This week on my Parrot day, I hooked the tree grammar parser I wrote a couple weeks ago into the tree transformation engine I wrote last week. So, you can now write tree grammar rules in a nice sensible format like:
Leaf: min(.) = { $P1 = getattribute node, 'value' .return ($P1) }
That rule says "When you're looking for the value of an attribute called min
on a node called Leaf
, it's the same value as the attribute value
on the same node." Yes, that's PIR syntax inside the body of the block. With a little syntactic sugar: it provides you two named parameters node
(the current node being operated on) and tree
(the current tree being matched).
Ultimately there will be some prettier syntax there, but we haven't designed it yet. Using PIR in the mean-time gives lots of flexibility to experiment and figure out all the things we want tree grammars to be able to do.
Okay, that's cool, as far as it goes, but how is it useful? Well, to transform the tree, you just provide a rule for each node type to be transformed:
Leaf: result(.) = { .local pmc newnode newnode = new 'Leaf' $P1 = tree._AG_VISIT('gmin', node) setattribute newnode, 'value', $P1 .return(newnode) }
This rule says "When I ask for the result
attribute, what I actually want is a new node with the right shape for the transformed tree. In this case, when I start with a Leaf
node, I want a Leaf
node in the new tree, but instead of the original value, give me the global minimum (gmin
) value calculated by the grammar." (_AG_VISIT
is a particularly ugly name for get
. Pardon the bones still sticking out, they'll be covered soon.)
When you've defined result
rules for all the node types, requesting the result
attribute for the top level node of the tree builds up the transformed tree for you. It's not magic, but it feels like magic.

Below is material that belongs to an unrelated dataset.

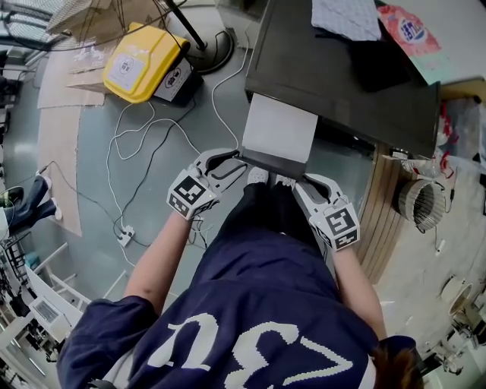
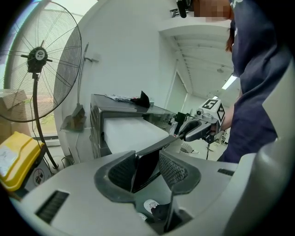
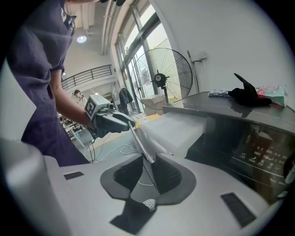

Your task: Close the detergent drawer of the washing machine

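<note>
The washing machine (image 1: 342, 76) is dark, and its white detergent drawer (image 1: 279, 129) stands pulled out toward me. The drawer's dark front panel (image 1: 273, 162) runs between my two grippers. My left gripper (image 1: 231, 162) is at the panel's left end. In the left gripper view its jaws (image 2: 147, 166) stand wide, with the panel's end (image 2: 145, 168) between them. My right gripper (image 1: 307, 185) is at the right end. In the right gripper view the panel's thin edge (image 3: 145, 154) lies between the jaws (image 3: 146, 168), close to the right pad (image 3: 168, 175), with a gap on the other side.
A yellow case (image 1: 140, 61) and loose white cables (image 1: 144, 144) lie on the floor to the left. A standing fan (image 2: 39, 69) is beyond them. Cloths (image 1: 345, 17) lie on the machine's top. A wooden board (image 1: 383, 205) and a small round fan (image 1: 421, 201) are to the right.
</note>
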A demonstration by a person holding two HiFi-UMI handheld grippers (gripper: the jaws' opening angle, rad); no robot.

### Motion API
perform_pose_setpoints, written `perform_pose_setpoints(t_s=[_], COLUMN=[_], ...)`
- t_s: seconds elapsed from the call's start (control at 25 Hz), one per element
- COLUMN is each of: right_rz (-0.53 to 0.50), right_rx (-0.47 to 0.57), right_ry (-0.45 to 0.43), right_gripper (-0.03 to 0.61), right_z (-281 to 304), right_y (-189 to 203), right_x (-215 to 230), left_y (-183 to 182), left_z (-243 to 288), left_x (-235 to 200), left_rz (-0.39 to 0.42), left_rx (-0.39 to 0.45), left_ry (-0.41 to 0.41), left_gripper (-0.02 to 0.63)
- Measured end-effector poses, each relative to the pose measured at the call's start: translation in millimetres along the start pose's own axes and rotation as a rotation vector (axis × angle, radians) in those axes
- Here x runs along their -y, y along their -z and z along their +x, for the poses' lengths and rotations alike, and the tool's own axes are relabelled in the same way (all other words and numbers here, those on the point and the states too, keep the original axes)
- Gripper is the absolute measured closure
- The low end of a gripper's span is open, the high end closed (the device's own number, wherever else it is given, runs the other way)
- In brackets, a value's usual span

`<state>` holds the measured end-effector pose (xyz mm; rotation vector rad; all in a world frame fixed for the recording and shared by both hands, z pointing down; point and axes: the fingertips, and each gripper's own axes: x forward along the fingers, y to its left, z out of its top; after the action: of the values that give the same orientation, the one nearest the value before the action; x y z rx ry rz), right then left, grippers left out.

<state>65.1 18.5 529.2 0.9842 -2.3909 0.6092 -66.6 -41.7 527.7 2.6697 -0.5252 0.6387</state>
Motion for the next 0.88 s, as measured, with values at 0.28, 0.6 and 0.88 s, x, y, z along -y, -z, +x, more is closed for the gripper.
perform_pose_setpoints(t_s=[0.28, 0.6, 0.88], right_rz=[0.000, 0.016, 0.045], right_rx=[0.006, 0.015, 0.031], right_ry=[0.028, 0.061, 0.100], right_gripper=[0.477, 0.472, 0.466], right_z=[3, 8, 12], right_y=[-7, -14, -23], right_x=[10, 24, 38], left_y=[-7, -14, -24], left_z=[5, 13, 21], left_x=[-8, -20, -31], left_rz=[0.004, -0.002, -0.010], left_rx=[0.006, 0.014, 0.026], left_ry=[-0.017, -0.036, -0.064], left_gripper=[0.443, 0.440, 0.437])
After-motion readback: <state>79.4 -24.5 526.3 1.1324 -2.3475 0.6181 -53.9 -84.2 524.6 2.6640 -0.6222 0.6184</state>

If you check out the repository, you'll find a full test grammar in examples/branch_pir.g, and a test script that compiles the grammar and runs it against a sample tree in testtransform.pir.

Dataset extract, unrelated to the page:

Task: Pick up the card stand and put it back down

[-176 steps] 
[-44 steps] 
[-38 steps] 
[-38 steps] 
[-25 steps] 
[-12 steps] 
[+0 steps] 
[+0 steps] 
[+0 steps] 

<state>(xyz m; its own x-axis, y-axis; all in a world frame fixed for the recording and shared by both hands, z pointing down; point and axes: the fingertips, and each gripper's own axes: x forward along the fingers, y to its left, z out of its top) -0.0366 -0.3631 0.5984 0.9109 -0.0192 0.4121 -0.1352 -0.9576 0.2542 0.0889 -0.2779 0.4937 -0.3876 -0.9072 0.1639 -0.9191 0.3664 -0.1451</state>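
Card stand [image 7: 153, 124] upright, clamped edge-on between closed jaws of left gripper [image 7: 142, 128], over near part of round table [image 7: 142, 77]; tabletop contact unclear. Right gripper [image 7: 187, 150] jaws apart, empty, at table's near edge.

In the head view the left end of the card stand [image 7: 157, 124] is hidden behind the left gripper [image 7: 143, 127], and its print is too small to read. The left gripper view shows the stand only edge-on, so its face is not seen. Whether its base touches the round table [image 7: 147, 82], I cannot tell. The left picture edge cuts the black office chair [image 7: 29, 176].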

So, how is all of that useful? This is where we get to the 'bootstrapping' part. The tree transformation engine uses itself to compile the tree grammar syntax. First it parses the source using a PGE grammar, then it uses a tree grammar to transform the match tree that PGE produces into another tree grammar. Really, it's not magic, but it is very cool. :) So, not only does the tree transformation engine work, but it's also the first test case for demonstrating that the engine is a useful compiler tool. Lots of refactoring left to do, but it's a good start. I'm happy. :)

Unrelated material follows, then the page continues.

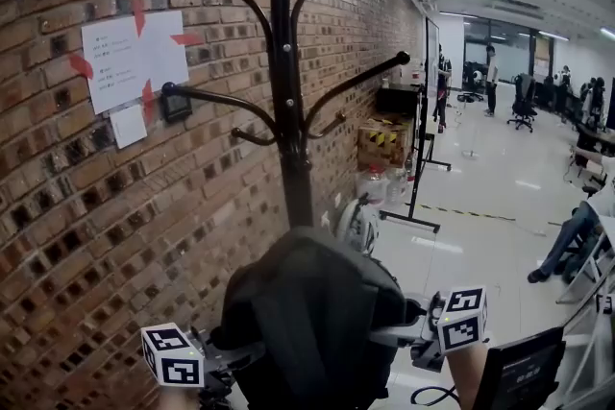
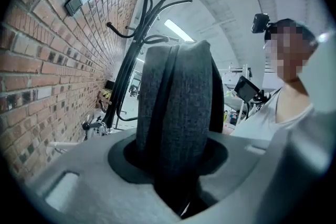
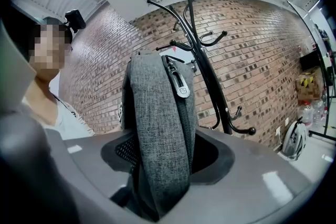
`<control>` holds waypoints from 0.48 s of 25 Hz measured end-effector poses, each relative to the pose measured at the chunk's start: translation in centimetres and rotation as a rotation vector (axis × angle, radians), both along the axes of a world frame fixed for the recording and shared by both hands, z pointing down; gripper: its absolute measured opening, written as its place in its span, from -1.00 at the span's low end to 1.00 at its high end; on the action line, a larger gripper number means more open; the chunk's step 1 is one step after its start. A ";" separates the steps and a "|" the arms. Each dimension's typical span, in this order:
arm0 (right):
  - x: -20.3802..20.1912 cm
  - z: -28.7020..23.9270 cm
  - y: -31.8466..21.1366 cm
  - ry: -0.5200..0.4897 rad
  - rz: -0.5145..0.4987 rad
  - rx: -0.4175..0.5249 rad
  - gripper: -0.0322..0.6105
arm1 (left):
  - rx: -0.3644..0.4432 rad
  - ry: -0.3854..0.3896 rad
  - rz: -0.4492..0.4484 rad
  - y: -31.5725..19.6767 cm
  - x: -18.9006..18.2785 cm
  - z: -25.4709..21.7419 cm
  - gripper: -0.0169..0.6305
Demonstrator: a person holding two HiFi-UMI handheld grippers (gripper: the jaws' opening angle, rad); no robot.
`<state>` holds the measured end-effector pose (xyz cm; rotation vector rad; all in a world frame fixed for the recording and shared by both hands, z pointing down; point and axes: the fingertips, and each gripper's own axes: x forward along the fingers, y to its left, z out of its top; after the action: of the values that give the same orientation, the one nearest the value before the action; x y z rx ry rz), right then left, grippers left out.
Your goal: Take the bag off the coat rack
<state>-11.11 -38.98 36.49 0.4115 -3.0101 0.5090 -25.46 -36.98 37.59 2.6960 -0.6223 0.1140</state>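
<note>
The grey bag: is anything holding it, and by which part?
Yes. The grey bag is held from both sides: the left gripper has its jaws on the left edge, the right gripper on the right edge, below a zip pull.

The left gripper [image 1: 238, 355] is seen at 7 o'clock in the head view and the right gripper [image 1: 405, 325] at 5 o'clock. Both are held low and nearly level, with the jaws turned inward toward one another. Each gripper's jaws are clamped part-way apart on grey fabric of the bag [image 1: 317, 322], one on either side. The right hand [image 1: 468, 375] is seen at 6 o'clock of its gripper.
</note>
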 end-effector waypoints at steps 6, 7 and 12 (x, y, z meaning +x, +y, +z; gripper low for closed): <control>1.5 1.9 4.8 -0.050 -0.025 -0.046 -0.14 | -0.028 -0.011 -0.026 5.1 1.6 1.5 -0.45; 2.0 2.2 5.9 -0.056 -0.031 -0.054 -0.14 | -0.030 -0.014 -0.033 6.2 2.1 1.7 -0.45; 6.3 3.1 11.4 -0.076 -0.049 -0.068 -0.14 | -0.030 -0.028 -0.068 12.2 6.6 2.4 -0.46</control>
<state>-4.76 -27.56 39.61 0.3208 -3.0560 0.6352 -18.84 -24.82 39.99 2.6453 -0.7140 0.1430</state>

this looks very nice. I'm almost tempted to take this and wrap it into a PIR backend for ANTLR. This way I could avoid learning Python for implementing 'Parrot bc'.
Re:Way cool
Allison on 2005-11-07T21:27:42
If you try it and find you need some features added, let me know. I'm looking for a few real-world applications to test and expand it on.
Re:Fun
Allison on 2005-11-07T16:31:29
Not surprising. XSLT is another tree transformation language.